• Task prompt:
The reply to the records below should contain exactly the lines from the line with "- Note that" through the line with "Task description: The", and nothing besides.
BEGIN
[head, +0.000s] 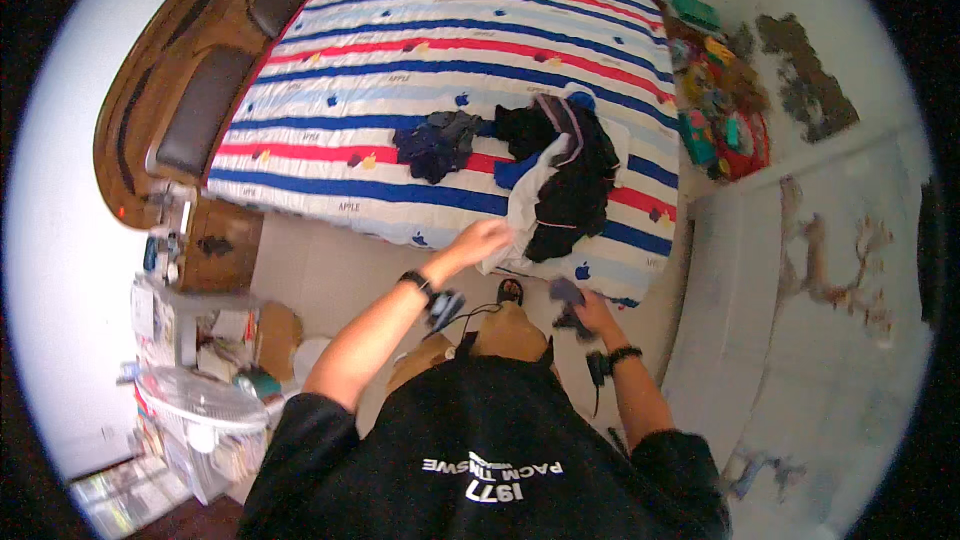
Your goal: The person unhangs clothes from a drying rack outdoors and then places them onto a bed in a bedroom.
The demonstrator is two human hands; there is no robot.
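Observation:
A heap of black, white and blue clothes lies on the near right part of a striped bedspread. A smaller bundle of dark blue and grey cloth is to its left. My left hand is over the white garment at the heap's near edge; its fingers are blurred, and whether they grip the cloth is unclear. In my right hand, just off the bed's near edge, is a small dark grey cloth item, hanging down. Each wrist wears a black strap with a small device.
A brown headboard borders the bed's left. A white pedestal fan and piled goods stand at lower left. Colourful toys are heaped beyond the bed's right side, and a pale wardrobe runs along the right. My sandalled foot is on the floor.

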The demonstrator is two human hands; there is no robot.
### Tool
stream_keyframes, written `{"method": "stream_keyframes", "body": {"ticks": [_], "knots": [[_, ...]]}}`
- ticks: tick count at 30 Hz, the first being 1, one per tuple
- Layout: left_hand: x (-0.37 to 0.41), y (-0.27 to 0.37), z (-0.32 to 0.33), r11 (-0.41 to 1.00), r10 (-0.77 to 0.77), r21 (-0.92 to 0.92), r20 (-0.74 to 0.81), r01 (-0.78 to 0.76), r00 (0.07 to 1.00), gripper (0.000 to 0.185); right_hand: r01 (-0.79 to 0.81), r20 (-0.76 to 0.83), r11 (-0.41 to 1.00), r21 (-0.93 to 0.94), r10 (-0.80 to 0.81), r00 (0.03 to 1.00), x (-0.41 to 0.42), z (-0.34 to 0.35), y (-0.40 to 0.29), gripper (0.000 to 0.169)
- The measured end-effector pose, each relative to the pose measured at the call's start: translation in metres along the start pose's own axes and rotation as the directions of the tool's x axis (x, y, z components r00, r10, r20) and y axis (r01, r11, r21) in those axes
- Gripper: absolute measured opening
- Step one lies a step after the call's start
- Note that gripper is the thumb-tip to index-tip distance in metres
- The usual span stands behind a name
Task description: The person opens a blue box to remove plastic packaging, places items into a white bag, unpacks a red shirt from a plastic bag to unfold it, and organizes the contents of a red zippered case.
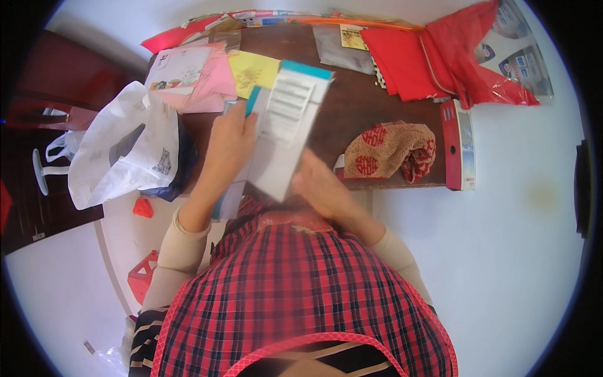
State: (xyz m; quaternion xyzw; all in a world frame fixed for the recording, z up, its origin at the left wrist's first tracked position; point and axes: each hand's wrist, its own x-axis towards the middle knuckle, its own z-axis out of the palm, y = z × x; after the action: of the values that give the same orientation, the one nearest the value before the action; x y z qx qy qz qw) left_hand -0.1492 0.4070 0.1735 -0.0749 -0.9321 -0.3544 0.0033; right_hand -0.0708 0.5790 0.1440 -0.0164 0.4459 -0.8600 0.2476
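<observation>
My left hand (231, 141) grips a flat teal-and-white packet (231, 200) that slants down toward my lap. Its thumb lies at the left edge of a long white card or flat box (282, 136), which has a teal band at the top and a printed panel. At the lower right edge of that white piece is my right hand (322, 184), blurred. Its fingertips are partly hidden, so I cannot tell whether they grip the edge. Both pieces are tilted above the near edge of a dark wooden table (330, 118).
Left stands a white bag (127, 155) with a printed code. A yellow sheet (254, 73) and pink cloth (216, 87) lie behind my hands. On the right are a patterned towel (388, 151), a narrow red-and-white box (459, 146) and red fabric (405, 61). A red plastic stool (142, 275) stands below.
</observation>
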Motion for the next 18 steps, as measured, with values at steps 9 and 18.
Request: {"method": "stream_keyframes", "body": {"ticks": [9,18], "knots": [[0.017,-0.002,0.003,0.674,0.004,-0.706,0.297,0.217,0.955,0.023,-0.024,-0.264,0.998,0.064,0.041,0.964,0.027,-0.040,-0.018,0.044],[-0.048,-0.064,-0.016,0.827,-0.311,-0.541,-0.219,0.150,0.925,0.029,0.094,-0.359,0.995,0.025,-0.079,0.930,0.004,-0.109,-0.054,0.049]]}}
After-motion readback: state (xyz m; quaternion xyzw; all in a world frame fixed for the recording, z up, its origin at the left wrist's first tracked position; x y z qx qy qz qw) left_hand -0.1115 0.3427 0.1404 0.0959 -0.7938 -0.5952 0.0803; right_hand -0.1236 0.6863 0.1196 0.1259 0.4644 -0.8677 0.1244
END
• Response:
- Note that gripper is the thumb-tip to index-tip distance in metres
- The usual span stands behind a name
Task description: The person opens a blue box to remove plastic packaging, places items into a white bag, unpacks a red shirt from a plastic bag to unfold it, and organizes the contents of a red zippered case.

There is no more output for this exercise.